Sheriff’s Senior Volunteer Patrol Help Ease First Week Traffic at Grossmont College

Donald Harrison

Volunteer Richard Rafter
Volunteer Richard Rafter
For Immediate Release
August 23, 2013

–Office of College and Community Relations

GROSSMONT COLLEGE-EL CAJON – As assignments go, traffic duty for the opening week of classes at Grossmont College was fairly routine for members of the Sheriff’s Senior Volunteer Patrol (SVP), and that was just how officials at the college hoped it would be.

With new students unsure of where they should park, and parents and friends dropping other students off at various locations on the road that skirts the perimeter of the campus, traffic can sometime get quite gnarled. Having uniformed volunteers there to direct cars, and help pedestrians cross, made for a smooth first week.

“It hasn’t been rough at all,” said Sheriff’s Lt. Jose Sanchez, who commands the force of Sheriff’s deputies assigned to the Grossmont-Cuyamaca Community College District, and who also was able to call in the SVP members as additional resources.

“I think it has been awesome,” said Sanchez. “We have received accolades from students and staff about how great a job they have been doing.”
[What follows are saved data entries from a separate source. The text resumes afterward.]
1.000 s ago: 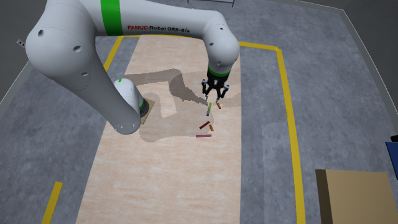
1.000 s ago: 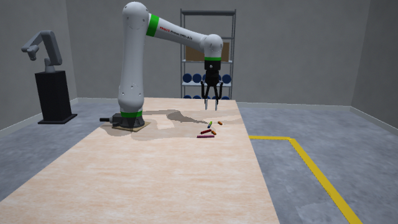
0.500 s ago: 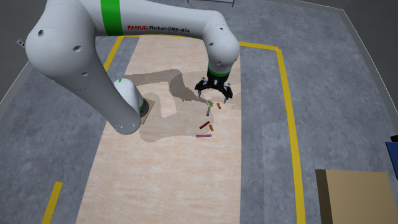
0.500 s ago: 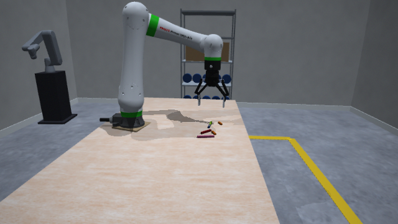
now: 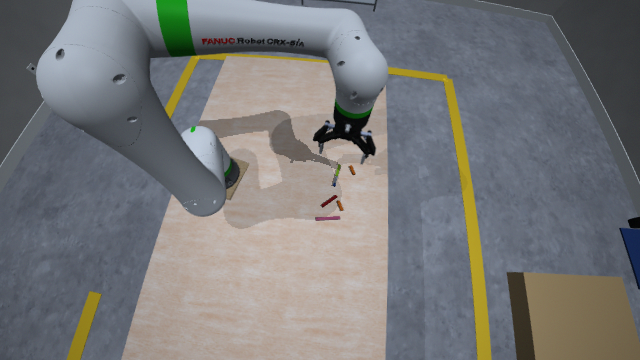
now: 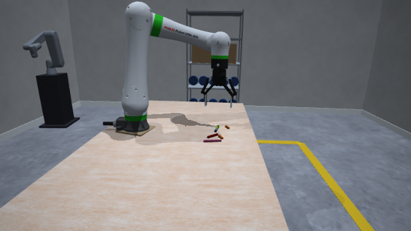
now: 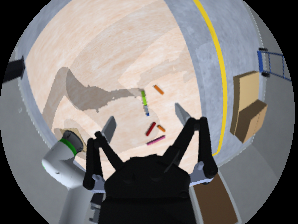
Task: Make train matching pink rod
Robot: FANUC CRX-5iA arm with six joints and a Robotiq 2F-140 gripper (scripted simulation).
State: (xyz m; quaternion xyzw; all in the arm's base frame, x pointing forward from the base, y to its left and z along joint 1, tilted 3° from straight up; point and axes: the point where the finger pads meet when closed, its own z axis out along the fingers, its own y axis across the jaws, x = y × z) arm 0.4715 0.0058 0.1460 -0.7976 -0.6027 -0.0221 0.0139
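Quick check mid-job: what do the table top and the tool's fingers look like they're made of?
Table top: looks like pale wood or laminate, matte, with faint streaky grain. The tool, open and empty: fingers look like black metal or hard plastic with lighter grey tips; which one is unclear.

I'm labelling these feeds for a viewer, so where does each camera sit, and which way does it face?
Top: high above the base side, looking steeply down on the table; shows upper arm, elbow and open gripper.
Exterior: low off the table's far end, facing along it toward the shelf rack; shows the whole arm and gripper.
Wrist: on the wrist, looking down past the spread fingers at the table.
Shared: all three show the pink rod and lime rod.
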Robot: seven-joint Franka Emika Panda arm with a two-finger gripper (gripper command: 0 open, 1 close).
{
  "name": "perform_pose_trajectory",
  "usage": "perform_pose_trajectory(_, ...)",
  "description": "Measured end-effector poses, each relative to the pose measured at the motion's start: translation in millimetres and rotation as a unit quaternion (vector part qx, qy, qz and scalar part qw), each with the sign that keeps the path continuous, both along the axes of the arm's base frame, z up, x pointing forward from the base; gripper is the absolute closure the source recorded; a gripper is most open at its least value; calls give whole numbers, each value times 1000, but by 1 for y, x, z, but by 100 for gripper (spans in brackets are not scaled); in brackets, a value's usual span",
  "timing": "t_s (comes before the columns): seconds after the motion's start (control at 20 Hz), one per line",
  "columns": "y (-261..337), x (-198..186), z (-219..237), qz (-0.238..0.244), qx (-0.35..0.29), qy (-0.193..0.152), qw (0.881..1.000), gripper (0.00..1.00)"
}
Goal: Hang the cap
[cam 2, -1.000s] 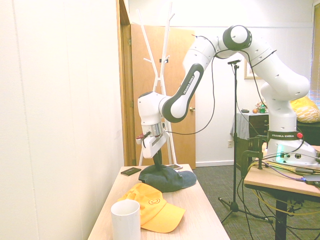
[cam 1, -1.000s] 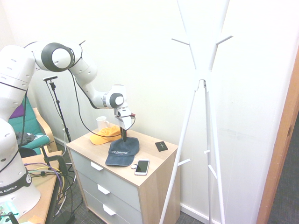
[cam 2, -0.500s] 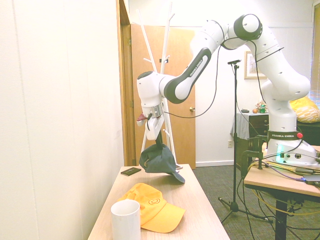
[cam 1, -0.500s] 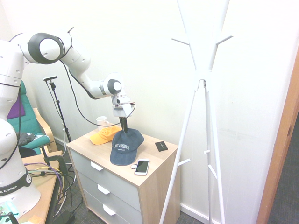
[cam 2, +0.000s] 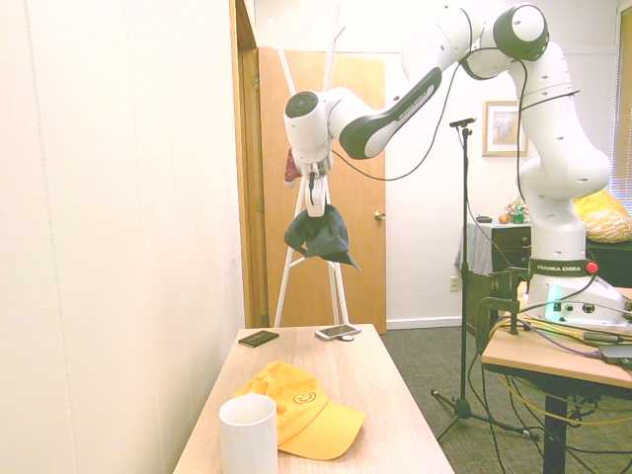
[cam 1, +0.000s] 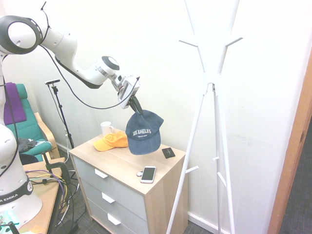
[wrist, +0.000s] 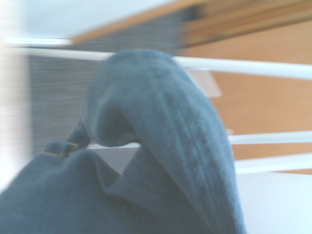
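Above the yellow cap (cam 2: 301, 405) on the dresser (cam 1: 122, 168), the gripper (cam 1: 135, 105), pinching the cap (cam 1: 144, 131) by its crown, has lifted it clear, so carrying it to the white coat stand (cam 1: 209, 87) likely remains

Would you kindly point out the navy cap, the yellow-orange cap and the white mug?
Navy blue fabric cap (cam 1: 144, 132): first exterior view, front panel with lettering.
Yellow-orange fabric cap (cam 2: 296, 400): second exterior view, crown.
White cylindrical mug (cam 2: 247, 436): second exterior view, side wall.
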State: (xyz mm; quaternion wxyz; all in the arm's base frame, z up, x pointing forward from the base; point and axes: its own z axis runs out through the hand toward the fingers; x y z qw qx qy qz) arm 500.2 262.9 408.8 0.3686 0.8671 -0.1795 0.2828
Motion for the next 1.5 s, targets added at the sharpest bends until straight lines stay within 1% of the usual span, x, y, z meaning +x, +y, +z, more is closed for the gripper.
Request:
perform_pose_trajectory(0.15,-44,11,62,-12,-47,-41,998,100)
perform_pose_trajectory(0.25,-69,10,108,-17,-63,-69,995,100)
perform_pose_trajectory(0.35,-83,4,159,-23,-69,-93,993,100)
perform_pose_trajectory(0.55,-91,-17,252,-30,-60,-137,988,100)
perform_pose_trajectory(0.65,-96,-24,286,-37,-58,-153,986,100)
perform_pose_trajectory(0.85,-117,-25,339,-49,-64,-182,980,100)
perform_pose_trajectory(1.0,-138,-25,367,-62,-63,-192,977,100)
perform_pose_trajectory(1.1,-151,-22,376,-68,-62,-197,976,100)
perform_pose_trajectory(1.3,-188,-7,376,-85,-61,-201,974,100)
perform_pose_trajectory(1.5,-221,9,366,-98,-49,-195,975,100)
Among those directing traffic on Thursday, August 22, was Richard Rafter, who has been volunteering since 1993 for the Sheriff’s Department. Previously he worked as a commercial chemist with responsibility for liaising with the federal Food and Drug Administration.

“I read an ad in the paper that they were looking for volunteers, and I’m one of those people who love to be busy all the time, and I said, ‘Why not?’ and that is how it started.”
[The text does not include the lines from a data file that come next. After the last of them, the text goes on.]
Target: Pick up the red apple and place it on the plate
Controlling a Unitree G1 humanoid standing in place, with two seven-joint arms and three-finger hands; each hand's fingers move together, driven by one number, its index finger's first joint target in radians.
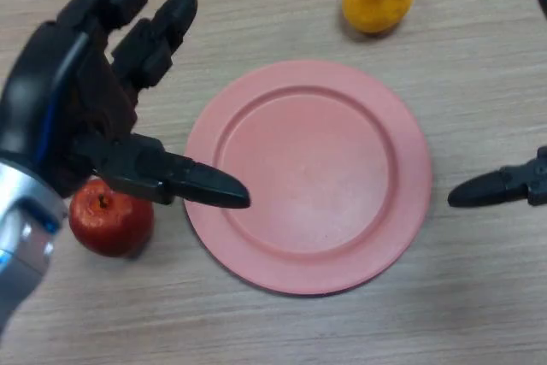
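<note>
The left hand [77,117] is hovering with fingers spread wide, holding nothing, above the red apple [109,218] sitting just beside the pink plate [256,258] at its eight o'clock, so reaching is underway and lowering to grasp seems next.

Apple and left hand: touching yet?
Cannot tell. In the head view the open left hand overlaps the red apple from above, hiding any contact or gap; no fingers curl round it.

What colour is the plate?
Pink, seen in the head view: the plate has nothing on it.
</note>
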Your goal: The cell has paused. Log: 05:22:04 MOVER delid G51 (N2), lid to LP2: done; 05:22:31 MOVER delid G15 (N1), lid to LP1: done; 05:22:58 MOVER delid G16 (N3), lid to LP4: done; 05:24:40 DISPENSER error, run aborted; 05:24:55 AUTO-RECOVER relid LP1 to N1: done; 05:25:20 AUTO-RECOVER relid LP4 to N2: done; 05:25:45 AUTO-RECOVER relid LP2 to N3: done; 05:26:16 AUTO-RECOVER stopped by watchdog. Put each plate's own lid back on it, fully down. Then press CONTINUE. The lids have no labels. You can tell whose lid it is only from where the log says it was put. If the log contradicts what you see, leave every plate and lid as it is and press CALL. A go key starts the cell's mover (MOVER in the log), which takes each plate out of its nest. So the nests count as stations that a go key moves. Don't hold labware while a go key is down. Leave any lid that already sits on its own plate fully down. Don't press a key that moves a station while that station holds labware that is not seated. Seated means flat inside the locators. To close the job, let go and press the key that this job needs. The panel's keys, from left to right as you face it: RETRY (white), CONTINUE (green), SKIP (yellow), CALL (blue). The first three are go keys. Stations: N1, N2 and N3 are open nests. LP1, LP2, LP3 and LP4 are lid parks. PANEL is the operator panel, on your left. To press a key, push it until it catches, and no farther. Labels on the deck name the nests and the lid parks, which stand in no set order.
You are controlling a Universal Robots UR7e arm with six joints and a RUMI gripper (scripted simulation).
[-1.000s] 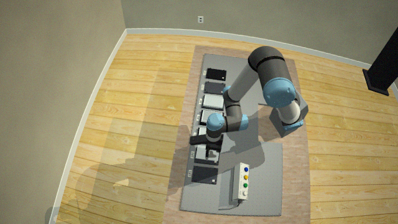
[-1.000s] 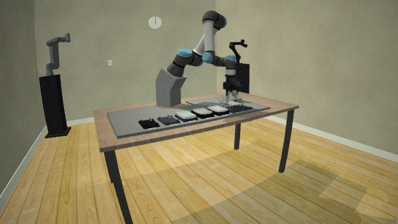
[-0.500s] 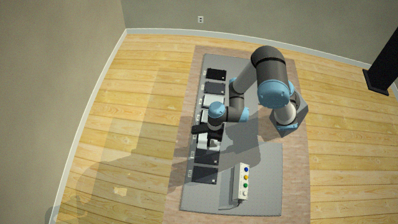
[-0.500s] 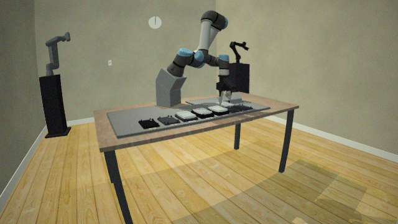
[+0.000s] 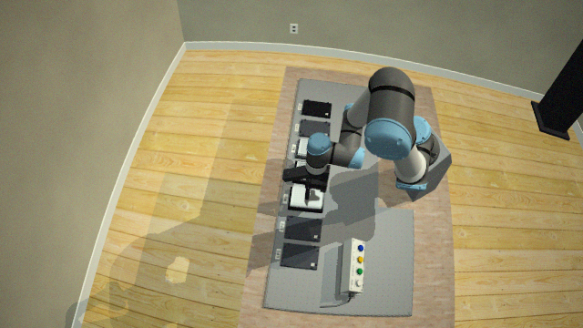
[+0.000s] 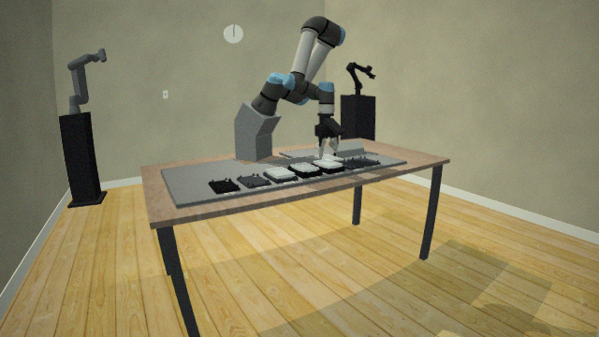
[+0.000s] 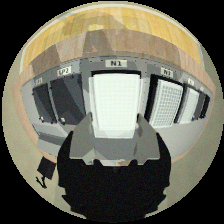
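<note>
My gripper [image 5: 313,193] [image 6: 326,152] [image 7: 114,113] is shut on a clear lid [image 7: 116,100]. It holds the lid a little above the white plate [image 5: 301,197] [image 6: 329,164] in the nest labelled N1 [image 7: 116,63]; the plate shows through the lid. Right of it in the wrist view, the plate [image 7: 165,102] [image 6: 304,168] in nest N3 shows open wells, with no lid on it. A third plate [image 5: 301,147] [image 6: 280,173] [image 7: 192,102] stands beyond; I cannot tell whether it is lidded. Lid park LP2 [image 7: 65,97] [image 5: 302,229] and the park beyond it [image 5: 299,256] are dark and bare.
The operator panel [image 5: 352,292] stands near the deck's end, with blue [image 5: 361,248], yellow [image 5: 360,259], green [image 5: 359,271] and white [image 5: 359,283] keys. Two more dark parks [image 5: 316,108] [image 5: 314,128] lie at the row's far end. The arm's base [image 5: 433,169] stands beside the row.
</note>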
Among his more memorable assignments as a volunteer have been “when we go out
and look for people with special needs or lost children,” he said. “You always feel
good when you are part of the team that finds them safe. We also go out on major disasters like fires, and things like that, and we evacuate people from their homes, out of harm’s way.”
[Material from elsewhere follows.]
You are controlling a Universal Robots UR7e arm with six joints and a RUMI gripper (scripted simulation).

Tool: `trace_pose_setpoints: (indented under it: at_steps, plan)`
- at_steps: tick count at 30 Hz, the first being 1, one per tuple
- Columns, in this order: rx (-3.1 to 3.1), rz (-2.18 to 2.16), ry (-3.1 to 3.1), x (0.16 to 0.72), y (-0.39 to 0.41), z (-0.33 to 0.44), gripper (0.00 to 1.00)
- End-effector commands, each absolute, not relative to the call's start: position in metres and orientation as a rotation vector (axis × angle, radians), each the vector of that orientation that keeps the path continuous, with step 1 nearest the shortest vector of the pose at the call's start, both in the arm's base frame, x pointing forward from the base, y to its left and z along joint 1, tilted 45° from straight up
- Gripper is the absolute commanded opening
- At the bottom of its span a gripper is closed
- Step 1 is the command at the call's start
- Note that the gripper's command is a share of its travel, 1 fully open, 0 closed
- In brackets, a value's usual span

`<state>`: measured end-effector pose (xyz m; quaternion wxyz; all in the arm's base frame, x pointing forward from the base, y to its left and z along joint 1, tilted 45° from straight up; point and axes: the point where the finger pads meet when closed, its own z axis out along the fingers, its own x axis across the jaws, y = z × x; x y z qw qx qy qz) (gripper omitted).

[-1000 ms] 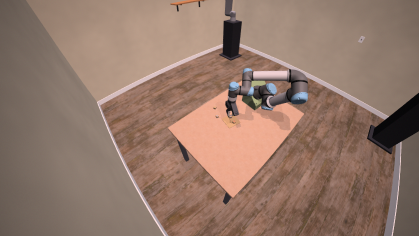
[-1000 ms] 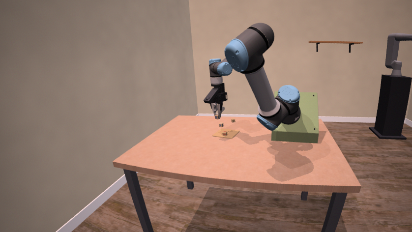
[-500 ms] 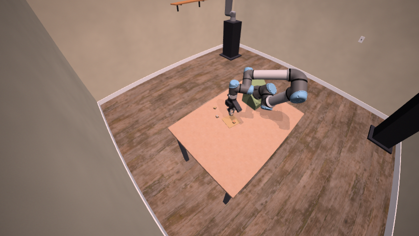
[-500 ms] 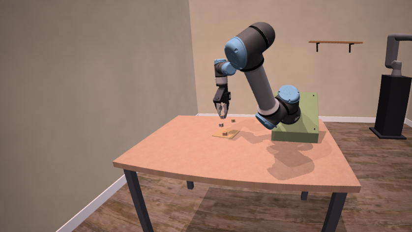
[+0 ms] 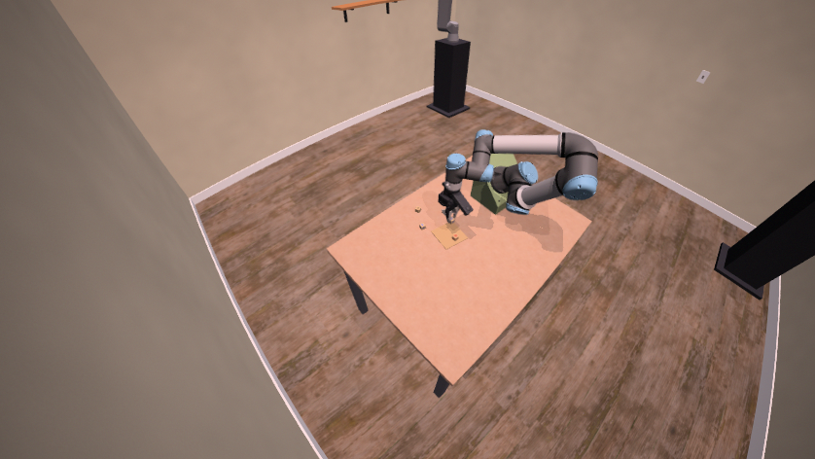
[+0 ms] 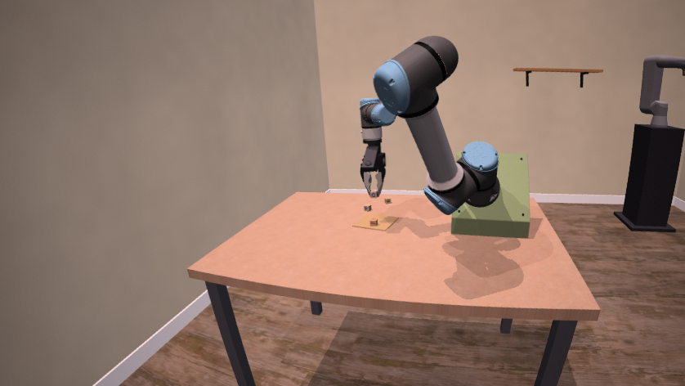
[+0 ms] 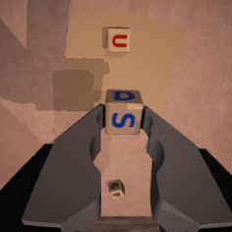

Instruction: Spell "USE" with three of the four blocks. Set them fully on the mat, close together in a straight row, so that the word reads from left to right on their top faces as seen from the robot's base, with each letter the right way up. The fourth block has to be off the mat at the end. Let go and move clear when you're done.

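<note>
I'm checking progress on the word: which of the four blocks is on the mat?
The block with the red U on top; the other three are off the mat's surface, one held up in the gripper.

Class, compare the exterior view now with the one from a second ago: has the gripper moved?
Yes. Judged against the green base in that view, the gripper has shifted right, toward it.
</note>
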<state>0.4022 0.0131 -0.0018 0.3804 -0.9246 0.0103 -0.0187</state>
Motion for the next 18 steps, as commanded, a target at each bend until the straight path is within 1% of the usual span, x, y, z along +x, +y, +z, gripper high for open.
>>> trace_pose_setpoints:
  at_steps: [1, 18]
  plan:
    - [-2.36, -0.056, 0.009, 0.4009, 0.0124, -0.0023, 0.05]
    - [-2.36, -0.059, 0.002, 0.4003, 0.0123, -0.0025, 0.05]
Additionally, he said, “we also have the YANA program, which stands for ‘You Are Not Alone.’ It is a program that the Sheriff’s Department offers for free to home-bound seniors and other people who can’t get out as much. We give them a phone call every day, and one lady who we called in the morning didn’t answer, so we went out there. She had slipped in the bathtub and couldn’t get out. She had spent the night in the bathtub. She was very appreciative that we were there, and that the fire department got her out.”
Don Stokes, a three-year member of SVP, was another volunteer on Thursday morning. He is retired from the Navy where, in association with the San Diego Community College district, he had taught sailors at Naval Training Center how to be instructors in their specialized fields. Later, he performed a similar job with a private company in the Port Hueneme area.

One day while driving on Woodside Avenue in Santee he saw that a tree had fallen and that members of the Senior Volunteer Patrol were directing traffic around it. “I thought that looked like something interesting, so I investigated it, got training at the Academy, and I am happy.”

Besides traffic control, he said, he often patrols parking lots. “We look for broken glass indicating a break-in. We look for animals or children locked in cars, and we look for illegal parkers.”

The Grossmont College traffic assignment was easy duty, he said. “There were no major incidents. We had a bunch of people trying to find parking spaces and we had to tell them to keep circulating.”

Commented Tim Flood, Grossmont College’s Vice President for Administrative Services: “This was the smoothest traffic ingress and egress that I have witnessed for many, many years. The sheriffs in coordination with the Senior Volunteer Patrol and our Campus and Parking Service (CAPS) have done a wonderful job.”